Interesting conversation here:
https://discourse.jupyter.org/t/feature-idea-jupyterhub-binderhub-jupyter-book-as-a-publishing-platform/8359
Relevant talk from Theo McCaie at the UKMO: https://portal.enes.org/community/announcements/Youdoyou..pdf
This was part of a workshop this past week on 'New Opportunities for ML and AI in Weather and Climate Modelling' (https://portal.enes.org/community/announcements/events/joint-is-enes3-esiwace2-virtual-workshop-on-new-opportunities-for-ml-and-ai-in-weather-and-climate-modelling)
An interesting blog post by Sam Partee* came up at the CSEG meeting yesterday. Basically, there was a terrible Wired article lamenting the fact that climate models are written in (gasp) Fortran and Sam's post is a good rebuttal. (The Wired link might require a private browser window to be readable).
Sam is collaborating with Scott B and Gustavo M on a machine-learning project that was featured in a CGD seminar from February.
I read this post by Sam Partee a few days ago and found it very useful in explaining why Fortran is used for climate models.

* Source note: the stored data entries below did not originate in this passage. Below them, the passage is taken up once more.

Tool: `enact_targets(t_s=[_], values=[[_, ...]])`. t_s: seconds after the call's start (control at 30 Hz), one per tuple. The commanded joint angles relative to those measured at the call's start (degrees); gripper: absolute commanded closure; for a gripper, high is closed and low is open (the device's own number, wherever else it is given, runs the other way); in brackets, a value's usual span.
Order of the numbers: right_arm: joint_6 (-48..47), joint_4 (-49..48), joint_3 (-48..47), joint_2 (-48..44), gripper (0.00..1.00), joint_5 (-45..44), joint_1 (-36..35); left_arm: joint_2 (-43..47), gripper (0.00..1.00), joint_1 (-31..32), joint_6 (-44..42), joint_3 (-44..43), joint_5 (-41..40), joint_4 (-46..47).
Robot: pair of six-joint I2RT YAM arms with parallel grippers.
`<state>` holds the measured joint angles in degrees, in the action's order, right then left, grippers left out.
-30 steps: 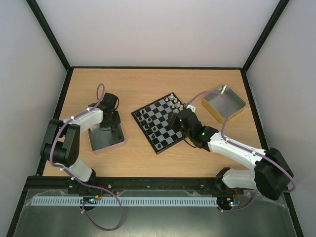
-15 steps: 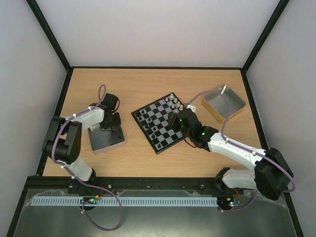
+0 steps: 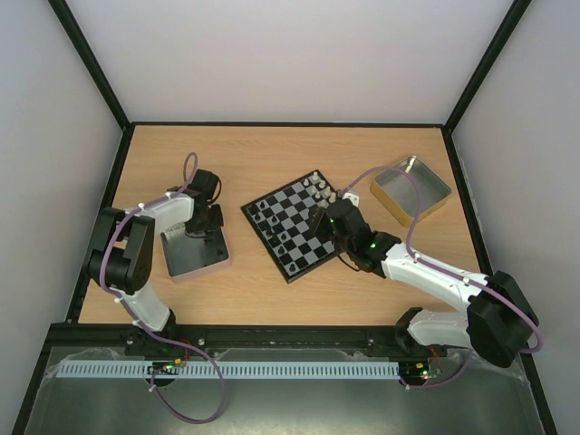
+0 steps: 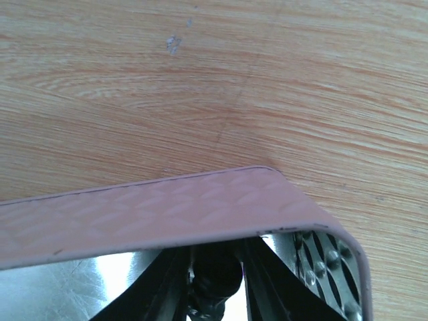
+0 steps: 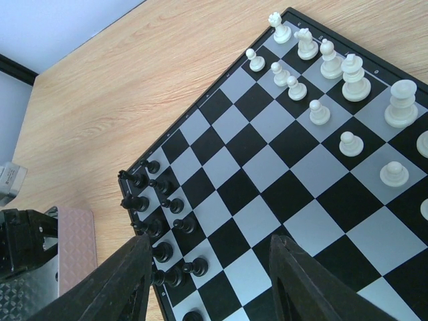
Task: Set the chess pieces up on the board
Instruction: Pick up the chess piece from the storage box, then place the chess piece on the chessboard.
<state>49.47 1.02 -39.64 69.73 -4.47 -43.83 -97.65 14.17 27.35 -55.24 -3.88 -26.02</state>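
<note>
on the tabletop: one tool in a tin, the other over the board

at the middle of the tabletop (image 3: 272, 159) lies the board (image 3: 294, 237), turned cornerwise, with the pink-rimmed tin (image 3: 195, 258) well to its left and the yellow tin (image 3: 426, 201) to its right. the white pieces (image 5: 319, 112) stand in two loose rows along the board's far right edge. the black pieces (image 5: 176, 205) crowd the opposite edge, on the side facing the pink-rimmed tin. the squares between the two groups are bare.

the right tool (image 5: 209, 244) hovers over the board's near half with its fingers spread wide and nothing between them but checkered squares. it is released and touches no piece.

the left tool (image 3: 207, 220) reaches down into the pink-rimmed tin. in the left wrist view its fingers sit close together just behind the tin's rounded corner, clenched on a black piece (image 4: 215, 274) (a dark, rounded shape, too blurred to say which figure). the tin's shiny embossed floor shows on either side.
</note>
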Motion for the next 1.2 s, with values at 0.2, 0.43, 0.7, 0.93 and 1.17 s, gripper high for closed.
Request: enact_targets(t_s=[0.2, 0.43, 0.7, 0.93, 1.17], values=[[-0.31, 0.81, -1.04, -0.92, 0.53, -0.82, 0.24, 0.66, 0.85, -0.23, 0.20, 0.35, -0.94, 0.65], [-2.98, -2.44, -1.01, -0.43, 0.51, 3.99, 0.24, 10.75, 0.86, -0.21, 4.77, 4.68, 1.07, 2.05], [-3.02, -14.21, -1.08, 1.77, 0.40, 12.27, -2.62, 28.05, 0.85, 0.34, 19.66, 9.44, 15.45, 7.27], [-2.45, -22.32, -5.11, 7.42, 0.36, 13.73, -8.41, 35.40, 0.85, 3.66, 44.14, 13.96, 24.99, 21.52], [-3.33, -25.35, -8.68, 12.65, 0.41, 14.57, -11.23, 37.70, 0.86, 7.22, 64.71, 19.96, 28.65, 33.93]])
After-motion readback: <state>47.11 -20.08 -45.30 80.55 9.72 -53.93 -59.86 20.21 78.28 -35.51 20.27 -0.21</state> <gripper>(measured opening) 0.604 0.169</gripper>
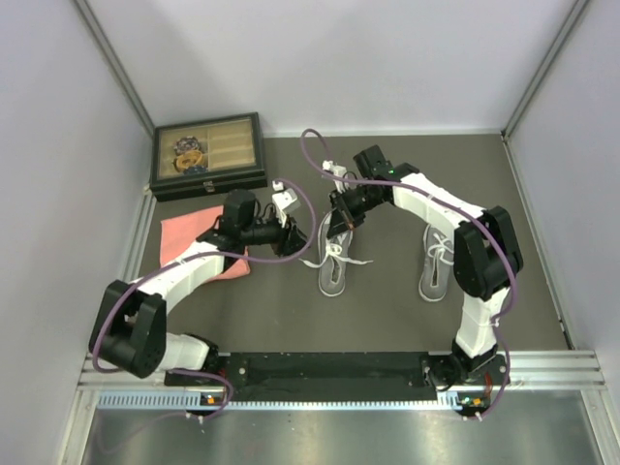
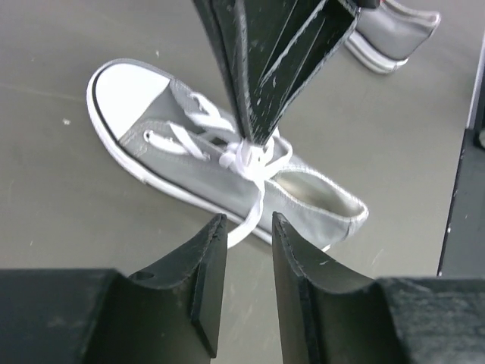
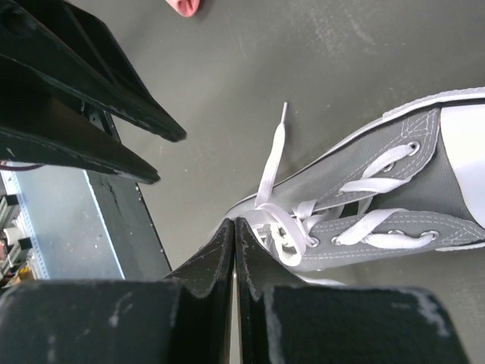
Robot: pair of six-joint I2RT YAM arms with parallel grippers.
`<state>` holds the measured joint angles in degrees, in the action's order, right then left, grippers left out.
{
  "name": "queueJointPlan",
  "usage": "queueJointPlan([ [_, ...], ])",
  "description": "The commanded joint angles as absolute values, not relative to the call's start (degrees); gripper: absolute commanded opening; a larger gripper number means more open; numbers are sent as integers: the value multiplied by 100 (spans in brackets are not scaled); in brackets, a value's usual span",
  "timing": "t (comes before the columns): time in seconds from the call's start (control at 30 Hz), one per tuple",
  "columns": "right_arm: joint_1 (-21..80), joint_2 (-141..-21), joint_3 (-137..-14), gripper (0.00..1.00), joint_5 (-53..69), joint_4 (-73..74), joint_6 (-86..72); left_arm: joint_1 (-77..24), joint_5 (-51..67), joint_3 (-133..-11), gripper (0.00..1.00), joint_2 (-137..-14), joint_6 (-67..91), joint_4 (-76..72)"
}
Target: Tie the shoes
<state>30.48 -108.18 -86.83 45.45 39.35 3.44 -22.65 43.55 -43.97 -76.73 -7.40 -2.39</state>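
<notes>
Two grey canvas sneakers with white toe caps lie on the dark table, the left shoe and the right shoe. My right gripper hangs over the left shoe and is shut, its tips pinching the white lace at the crossing near the top eyelets. My left gripper is just left of that shoe. It is open, its fingertips either side of a lace strand without closing on it. The right gripper's fingers reach down onto the lace crossing.
A pink folded cloth lies under my left arm. A dark box with a clear lid stands at the back left. The other shoe's heel shows at the left wrist view's top right. A black rail runs along the near edge.
</notes>
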Motion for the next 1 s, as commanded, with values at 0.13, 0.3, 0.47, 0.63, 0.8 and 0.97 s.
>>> queueJointPlan([
  [0.13,3217,-11100,-9176,0,4527,3911,141,-2215,4755,-4289,34,-8147,-18,-1555],
  [0.3,3331,-11258,-9290,0,4237,3937,71,-2101,4518,-4131,32,-8174,465,-1679],
  [0.47,3401,-11461,-9413,0,4096,3929,-123,-1951,4474,-4008,31,-8235,878,-1749],
  [0.63,3515,-11593,-9527,0,3894,3920,-158,-1899,4421,-3981,31,-8209,941,-1697],
  [0.8,3577,-11742,-9615,4,3674,3973,-228,-1881,4386,-4017,34,-8130,993,-1494],
  [0.97,3577,-11733,-9756,19,3630,3990,-246,-1802,4394,-4034,36,-8007,1046,-1380],
])
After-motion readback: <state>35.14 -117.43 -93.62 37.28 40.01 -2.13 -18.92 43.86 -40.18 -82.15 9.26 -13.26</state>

I thought it was great the way he outlined all the positive points about Fortran ;)
A relevant python package for AI/ML workflows: https://aiqc.readthedocs.io/en/latest/
https://know.anaconda.com/MakingReproducibleConda-basedProjects_LP.html?es_id=057f1fde31
Webinar: Making Reproducible Conda-based Projects
Wednesday, May 19 at 2pm EDT/11am PDTEveryone knows how good Conda is at providing you a development environment for your Python projects, but how do you capture what you created when you're ready to share it or save it? How can you collaborate with others on it, publish a specific version of it, archive a snapshot of the project for posterity, or deploy a live running server with your code?

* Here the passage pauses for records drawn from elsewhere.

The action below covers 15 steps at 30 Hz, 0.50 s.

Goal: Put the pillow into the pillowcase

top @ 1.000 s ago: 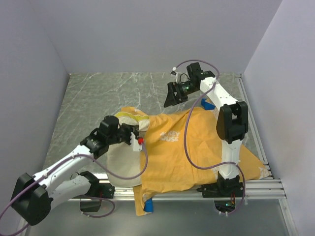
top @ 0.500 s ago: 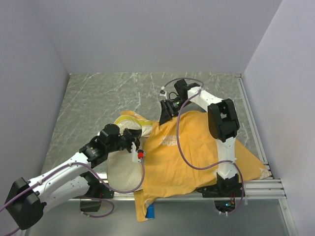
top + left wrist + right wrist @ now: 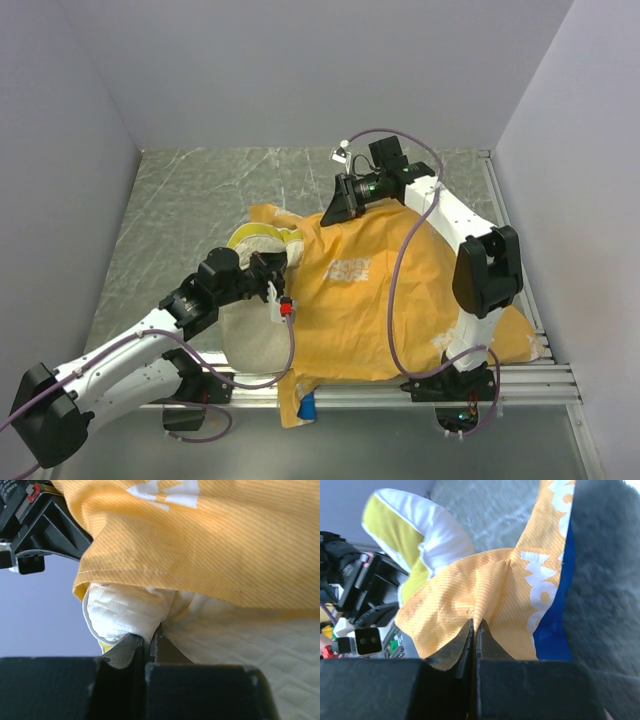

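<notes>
**Left fingers** [image 3: 127, 649]: pressed together, pinching a bunched fold of the pillow [image 3: 240, 650]. The pillow is a flat cream-white cushion of dotted quilted cloth with a yellow-green band round its edge. The pinch sits just under the stitched hem of the pillowcase [image 3: 200, 540], a large cloth cover with its orange-yellow, pale-printed side showing. That hem drapes over the pillow from above.

**Right fingers** [image 3: 456, 649]: pressed together, pinching a raised peak of the pillowcase's orange-yellow cloth at its far edge. Just right of the pinch, a strip of the bright blue face shows. The pillow's curled end, white and yellow-green, lies beyond the pinched edge, toward the left arm.

**Pillow**, top view [image 3: 252, 338]: lies on the near-left part of the worktop, beside the left arm. Its right side is covered by the pillowcase's left edge. Its far end is curled up and stands clear of the cloth. Its near end reaches toward the arm bases.

**Pillowcase**, top view [image 3: 380, 310]: spread orange-yellow side up across the centre and right of the worktop. It is lifted at the far edge by the right fingers and runs back to the near edge. A small blue corner [image 3: 307, 408] hangs over the metal rail [image 3: 545, 380].

**Worktop** [image 3: 200, 195]: grey marbled surface, bare at the far and left parts.
</notes>
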Each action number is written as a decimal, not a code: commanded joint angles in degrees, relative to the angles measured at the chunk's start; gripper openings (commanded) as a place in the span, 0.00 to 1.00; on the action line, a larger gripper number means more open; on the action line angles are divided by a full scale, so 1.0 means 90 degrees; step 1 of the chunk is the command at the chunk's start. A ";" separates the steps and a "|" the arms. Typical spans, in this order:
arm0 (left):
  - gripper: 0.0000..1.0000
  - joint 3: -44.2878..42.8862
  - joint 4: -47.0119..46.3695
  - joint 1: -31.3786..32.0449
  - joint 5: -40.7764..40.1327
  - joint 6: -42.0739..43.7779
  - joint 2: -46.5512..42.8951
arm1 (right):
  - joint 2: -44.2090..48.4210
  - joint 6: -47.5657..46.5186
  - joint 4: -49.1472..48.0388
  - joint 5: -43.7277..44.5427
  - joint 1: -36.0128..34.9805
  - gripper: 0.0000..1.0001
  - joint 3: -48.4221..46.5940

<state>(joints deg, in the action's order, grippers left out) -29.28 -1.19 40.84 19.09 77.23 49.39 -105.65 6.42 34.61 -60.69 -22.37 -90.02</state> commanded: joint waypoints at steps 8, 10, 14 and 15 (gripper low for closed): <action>0.00 -0.0321 -0.0444 0.0120 0.0642 0.0120 0.0050 | 0.0303 0.0811 -0.1121 -0.0465 -0.0571 0.00 -0.0095; 0.00 -0.0321 -0.0444 0.0120 0.0672 0.0130 0.0030 | 0.0303 0.0733 -0.1033 -0.0357 -0.0571 0.02 -0.0106; 0.00 -0.0350 -0.0522 0.0120 0.0749 0.0111 0.0118 | 0.0498 0.1004 -0.1373 -0.0406 -0.0629 0.00 0.0011; 0.00 -0.0437 -0.0532 0.0111 0.0779 0.0033 0.0166 | 0.0624 0.1228 -0.1916 -0.0444 -0.0668 0.00 0.0060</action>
<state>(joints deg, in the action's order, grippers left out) -29.71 -1.91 40.84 18.92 77.14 49.82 -104.44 12.12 27.53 -60.01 -25.34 -89.54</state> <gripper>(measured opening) 0.045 0.011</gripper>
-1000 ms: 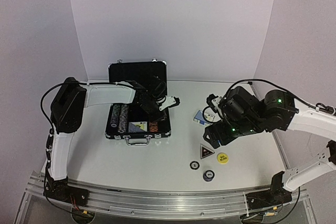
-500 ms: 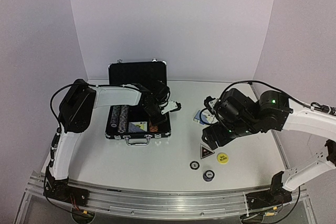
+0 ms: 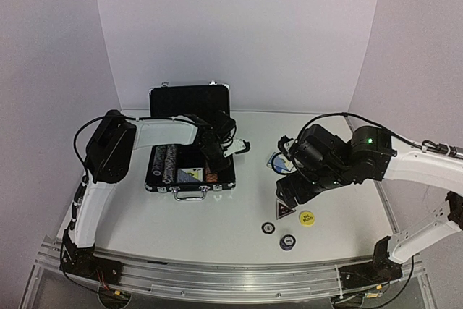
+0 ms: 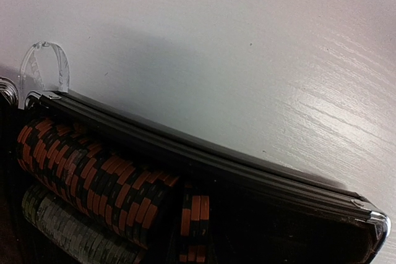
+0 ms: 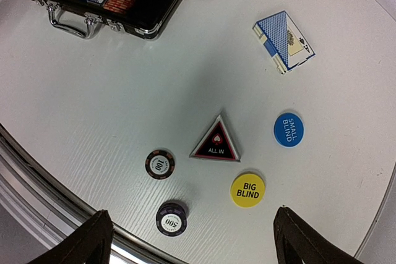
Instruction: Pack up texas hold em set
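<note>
The black silver-trimmed case (image 3: 189, 179) lies open at the middle left, with chip rows (image 3: 165, 161) and a blue card deck (image 3: 190, 174) inside. My left gripper (image 3: 217, 151) reaches into its right side, by the orange-striped chips (image 4: 93, 165); its fingers do not show. My right gripper (image 5: 198, 245) is open and empty, hovering above the black triangular marker (image 5: 215, 141), the blue button (image 5: 288, 129), the yellow button (image 5: 247, 190), a single chip (image 5: 159, 164) and a small chip stack (image 5: 171, 217). A second blue deck (image 5: 283, 41) lies on the table.
The case's lid (image 3: 189, 99) stands upright at the back. The case handle (image 5: 68, 26) faces the table's front edge (image 3: 231, 262). White walls close in behind and at both sides. The right arm hides the blue button in the top view.
My right arm has swung left and a little nearer, over the loose pieces. My left arm's elbow has shifted right while its gripper stays at the case's right side.
</note>
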You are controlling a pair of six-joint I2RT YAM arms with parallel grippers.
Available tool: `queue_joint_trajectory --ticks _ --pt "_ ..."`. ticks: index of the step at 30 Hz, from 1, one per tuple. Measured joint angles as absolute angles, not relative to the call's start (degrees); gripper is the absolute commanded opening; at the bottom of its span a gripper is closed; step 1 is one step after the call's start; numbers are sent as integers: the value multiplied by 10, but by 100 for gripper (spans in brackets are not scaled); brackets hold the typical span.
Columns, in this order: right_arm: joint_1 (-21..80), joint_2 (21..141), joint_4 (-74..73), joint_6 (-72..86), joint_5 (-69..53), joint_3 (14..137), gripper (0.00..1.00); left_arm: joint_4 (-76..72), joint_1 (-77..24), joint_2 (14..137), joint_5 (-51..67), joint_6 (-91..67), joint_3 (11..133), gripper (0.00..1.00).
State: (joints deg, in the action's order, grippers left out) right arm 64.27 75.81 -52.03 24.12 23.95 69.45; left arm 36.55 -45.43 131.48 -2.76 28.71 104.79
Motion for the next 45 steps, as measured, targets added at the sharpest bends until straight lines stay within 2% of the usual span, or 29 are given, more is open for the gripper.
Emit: queue_joint_trajectory --ticks 4,23,29,45 --pt "643 759 -520 241 238 695 87 370 -457 1315 -26 287 1057 21" --pt "643 772 -520 238 222 696 87 373 -463 1315 -47 299 1061 21" --pt "642 776 -520 233 216 697 87 383 -464 1315 -50 305 1068 25" --pt "642 780 -520 223 208 698 87 391 -461 1313 -65 315 1088 22"
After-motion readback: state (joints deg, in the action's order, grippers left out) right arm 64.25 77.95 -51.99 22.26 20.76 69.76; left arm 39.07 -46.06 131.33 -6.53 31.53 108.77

In each of these cases, you need not just an environment but also a project: a Conda environment coupled closely with a set of commands that can execute in that environment. This webinar will show you why it is essential to capture reproducible projects and how you can use Conda to do it.
"The Unidata netCDF team is happy to announce the availability of netCDF 4.8.0 C library, now with Zarr support (nczarr)!"

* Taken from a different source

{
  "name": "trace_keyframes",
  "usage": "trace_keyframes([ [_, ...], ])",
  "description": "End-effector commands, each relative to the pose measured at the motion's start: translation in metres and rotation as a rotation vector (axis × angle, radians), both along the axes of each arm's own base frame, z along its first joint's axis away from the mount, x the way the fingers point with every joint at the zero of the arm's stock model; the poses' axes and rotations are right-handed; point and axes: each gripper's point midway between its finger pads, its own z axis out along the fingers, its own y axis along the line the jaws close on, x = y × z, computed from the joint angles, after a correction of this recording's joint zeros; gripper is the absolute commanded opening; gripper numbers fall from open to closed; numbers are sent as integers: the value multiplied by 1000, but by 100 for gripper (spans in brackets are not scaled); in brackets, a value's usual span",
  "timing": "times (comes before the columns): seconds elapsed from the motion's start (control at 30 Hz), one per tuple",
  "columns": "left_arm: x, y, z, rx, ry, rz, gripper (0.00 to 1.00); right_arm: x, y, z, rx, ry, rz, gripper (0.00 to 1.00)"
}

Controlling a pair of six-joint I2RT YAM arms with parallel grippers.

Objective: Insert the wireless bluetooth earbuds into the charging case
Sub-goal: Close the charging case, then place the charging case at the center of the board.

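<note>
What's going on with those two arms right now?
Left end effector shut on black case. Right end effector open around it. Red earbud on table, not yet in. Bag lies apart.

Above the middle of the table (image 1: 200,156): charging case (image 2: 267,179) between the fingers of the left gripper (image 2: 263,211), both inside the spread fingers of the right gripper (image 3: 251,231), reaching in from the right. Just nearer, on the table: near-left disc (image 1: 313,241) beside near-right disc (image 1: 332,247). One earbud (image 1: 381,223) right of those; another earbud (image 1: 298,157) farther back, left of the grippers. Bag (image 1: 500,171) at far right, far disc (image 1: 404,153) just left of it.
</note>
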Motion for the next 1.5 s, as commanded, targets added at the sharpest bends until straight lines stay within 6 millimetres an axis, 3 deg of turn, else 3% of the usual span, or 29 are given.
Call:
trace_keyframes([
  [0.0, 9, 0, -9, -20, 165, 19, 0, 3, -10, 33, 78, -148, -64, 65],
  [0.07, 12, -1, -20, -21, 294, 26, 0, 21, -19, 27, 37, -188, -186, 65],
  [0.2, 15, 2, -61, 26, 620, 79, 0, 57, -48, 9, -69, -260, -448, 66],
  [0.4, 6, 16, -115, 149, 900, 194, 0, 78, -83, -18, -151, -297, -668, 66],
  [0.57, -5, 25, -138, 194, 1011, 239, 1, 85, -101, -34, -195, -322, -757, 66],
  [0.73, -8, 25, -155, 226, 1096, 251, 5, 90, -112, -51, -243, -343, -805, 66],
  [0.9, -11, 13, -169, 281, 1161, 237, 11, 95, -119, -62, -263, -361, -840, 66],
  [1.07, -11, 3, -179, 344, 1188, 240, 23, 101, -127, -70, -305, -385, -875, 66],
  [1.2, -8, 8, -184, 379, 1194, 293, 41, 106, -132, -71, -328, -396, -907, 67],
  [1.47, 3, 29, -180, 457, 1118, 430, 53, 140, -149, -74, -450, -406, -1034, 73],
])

https://www.unidata.ucar.edu/blogs/news/entry/netcdf-4-8-0
For those who work with model output stored in grib format...
"Happy to announce the release of @ECMWF cfgrib 0.9.9.0, the library to access climate and meteo GRIB files with xarray and Python. Highlights: much better performance on big files (10k+ messages), use the official and faster ecCodes bindings." https://pypi.org/project/cfgrib/0.9.9.0/
The American Meteorological Society released their recordings from the Python Workshop (focused on climate and weather data)! If you are interested in this, check out this link! https://youtu.be/uQZAEPnUZ5o (there are several videos from the different days)
Matplotlib's new release includes a new way to create figure panels where you can pass a layout id'ed on name! Here is a link to an example https://matplotlib.org/stable/tutorials/provisional/mosaic.html#sphx-glr-tutorials-provisional-mosaic-py
axd = plt.subplot_mosaic( """ ABD CCD """)
Thanks to @Anderson Banihirwe, ncar-jobqueue
has been updated! See #dask for more details.
Registration has opened for the "Trustworthy Artificial Intelligence for Environmental Science (TAI4ES) Summer School"! If you are interested in attending, check out the website https://www2.cisl.ucar.edu/tai4es
The summer school runs July 26-30, 2021
Registration is free and it looks they have some great talks lined up for this year's event!
Interesting article from Ryan Abernathey https://medium.com/pangeo/closed-platforms-vs-open-architectures-for-cloud-native-earth-system-analytics-1ad88708ebb6
Interested in working with Jupyter notebooks from the command line? Check out this new post from the Jupyter Blog https://blog.jupyter.org/nbterm-jupyter-notebooks-in-the-terminal-6a2b55d08b70
Interested in working with Jupyter notebooks from the command line? Check out this new post from the Jupyter Blog https://blog.jupyter.org/nbterm-jupyter-notebooks-in-the-terminal-6a2b55d08b70
I am very interested in this. However, I tried to add this to my environment (which is not very complex) and it failed because of conflicts. Have you successfully got this working?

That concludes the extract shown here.